How could you have possibly seen those coming?
And as if these disasters aren’t bad enough, other studies show that as much as 50% of data loss is caused by user error – and we all have users!
One problem, of course, as we’ve observed before, is that it’s difficult to build an ROI justification around the bad thing that didn’t happen. Unforeseen disasters are, well, unforeseen. There’s no guarantee that the big investment you make in backup and disaster recovery planning is going to give you any return in the next 12 – 24 months. It’s only going to pay off if, God forbid, you actually have a disaster to recover from. So it’s no surprise that, when a business owner is faced with the choice between making that investment and making some other kind of business investment that will have a higher likelihood of a short-term payback (or perhaps taking that dream vacation that the spouse has been bugging you about for the last five years), the backup / disaster recovery expenditure drops, once again, to the bottom of the priority list.
One solution is to shift your perspective, and view the expense as insurance. Heck, if it helps you can even take out a lease to cover the cost – then you can pretend the lease payment is an insurance premium! You wouldn’t run your business without business liability insurance – because without it you could literally lose everything. You shouldn’t run your business without a solid backup and disaster-recovery plan, either, and for precisely the same reason.
Please. Download the HP White Paper, read it, then work through the following exercise:
- List all of the things that you can imagine that would possibly have an impact on your business. I mean everything – from the obvious things like flood, fire, and earthquake, to less obvious things, like a police action that restricts access to the building your office is in, or the pandemic that everyone keeps telling us is just around the corner.
- For each item on your list, make your best judgment call, on a scale of 1 to 3, of
- How likely it is to happen, and
- How severely it would affect your business if it did happen.
You now have the beginnings of a priority list.
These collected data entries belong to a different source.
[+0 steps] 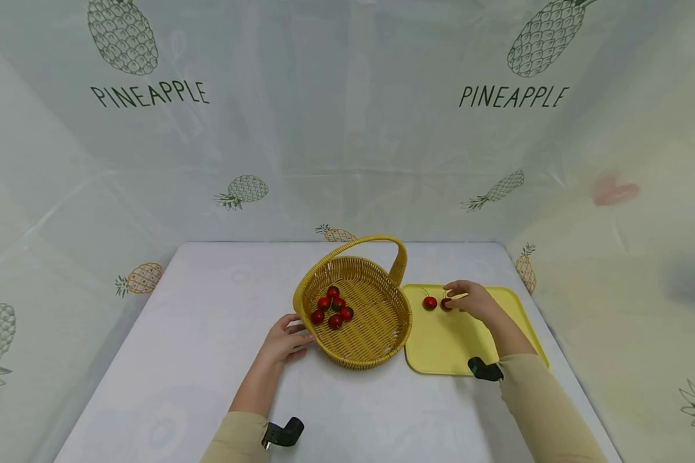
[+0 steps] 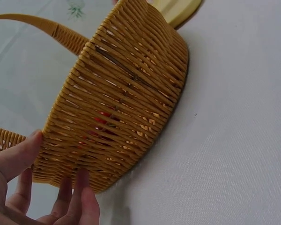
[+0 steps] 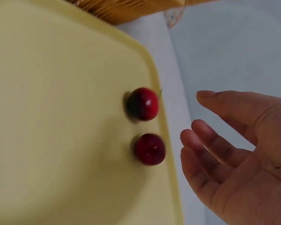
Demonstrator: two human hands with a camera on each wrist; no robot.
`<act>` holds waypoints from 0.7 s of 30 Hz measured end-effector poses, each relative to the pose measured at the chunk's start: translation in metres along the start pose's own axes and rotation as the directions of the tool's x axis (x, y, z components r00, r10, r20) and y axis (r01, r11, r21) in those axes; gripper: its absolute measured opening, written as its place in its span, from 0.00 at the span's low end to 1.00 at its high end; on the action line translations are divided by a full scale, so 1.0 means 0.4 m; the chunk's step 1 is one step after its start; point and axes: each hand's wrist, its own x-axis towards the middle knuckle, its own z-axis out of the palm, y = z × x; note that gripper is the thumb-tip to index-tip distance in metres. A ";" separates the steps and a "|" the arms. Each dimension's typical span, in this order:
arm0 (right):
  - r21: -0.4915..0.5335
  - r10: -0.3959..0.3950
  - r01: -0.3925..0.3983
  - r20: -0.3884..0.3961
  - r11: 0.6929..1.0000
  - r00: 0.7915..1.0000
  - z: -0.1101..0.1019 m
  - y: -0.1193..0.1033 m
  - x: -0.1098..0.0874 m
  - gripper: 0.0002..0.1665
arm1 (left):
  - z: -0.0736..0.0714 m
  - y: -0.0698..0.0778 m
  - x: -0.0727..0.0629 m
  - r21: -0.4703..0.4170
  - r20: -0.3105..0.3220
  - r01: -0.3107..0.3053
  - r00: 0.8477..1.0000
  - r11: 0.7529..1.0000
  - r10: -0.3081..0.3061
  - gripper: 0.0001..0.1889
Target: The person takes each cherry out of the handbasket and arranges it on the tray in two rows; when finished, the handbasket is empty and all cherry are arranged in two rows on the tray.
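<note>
A round woven basket (image 1: 376, 321) with an arched handle stands mid-table, several dark red cherries (image 1: 334, 303) gathered at the left of its floor. My left hand (image 1: 284, 341) holds the basket's left side; in the left wrist view the thumb (image 2: 24, 152) lies at the rim and the other fingers reach the woven outer wall. Over the yellow tray (image 1: 452, 350), my right hand (image 1: 472, 301) hovers near two cherries by the tray's far edge. The right wrist view shows its fingers parted and empty, beside one cherry (image 3: 144, 103) and a second cherry (image 3: 150, 149).
The tray lies directly right of the basket, its left edge close to the basket's wall. White cloth covers the table (image 1: 168, 360). Behind and at the sides hangs a pale curtain (image 1: 347, 141) printed with pineapples.
</note>
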 end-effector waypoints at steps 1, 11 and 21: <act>0.001 -0.008 0.008 0.014 1.000 1.000 0.000 -0.011 0.000 0.24 | 0.000 0.000 0.000 -0.002 0.000 0.000 1.000 1.000 0.000 0.27; 0.030 -0.113 0.110 0.144 0.993 0.983 0.024 -0.126 -0.014 0.23 | -0.003 -0.002 0.000 -0.016 0.008 -0.005 1.000 1.000 0.005 0.26; 0.028 -0.228 0.228 0.269 0.973 0.936 0.083 -0.207 -0.025 0.22 | -0.001 -0.004 -0.005 -0.020 0.008 -0.014 1.000 1.000 0.014 0.27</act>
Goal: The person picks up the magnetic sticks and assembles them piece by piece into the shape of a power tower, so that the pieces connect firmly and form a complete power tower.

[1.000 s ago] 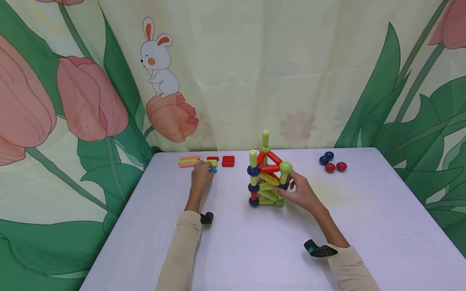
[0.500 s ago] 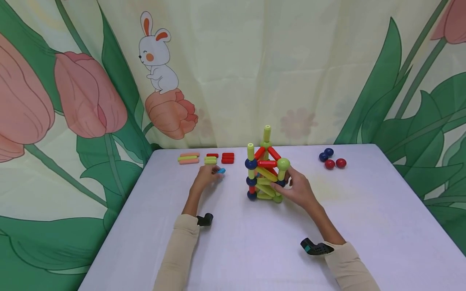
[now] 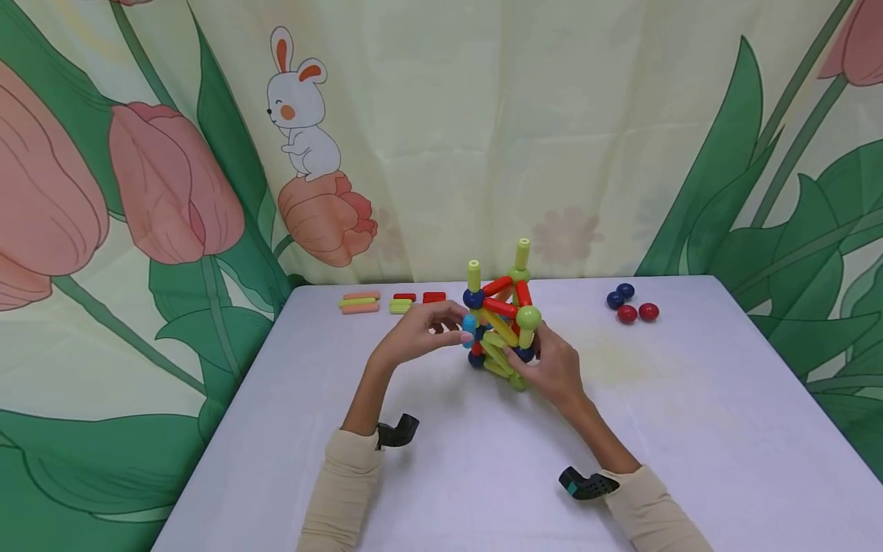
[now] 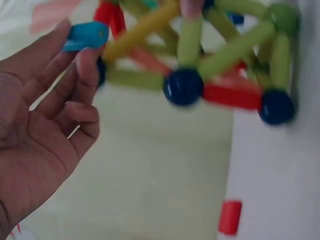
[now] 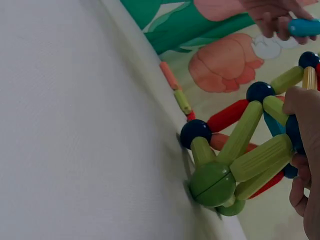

The items that you rated “3” in both columns (meaning not likely to happen, and not likely to have a severe effect on your business even if they did) you can push to the bottom of the priority list. The items that you rated “1” in both columns need to be addressed yesterday. The others fall somewhere in between, and you’re going to have to use your best judgment in how to prioritize them – but at least you now have some rationale behind your decisions.
The one thing you can’t afford to do is to keep putting it off. Hope is not a strategy, nor is it a DR plan.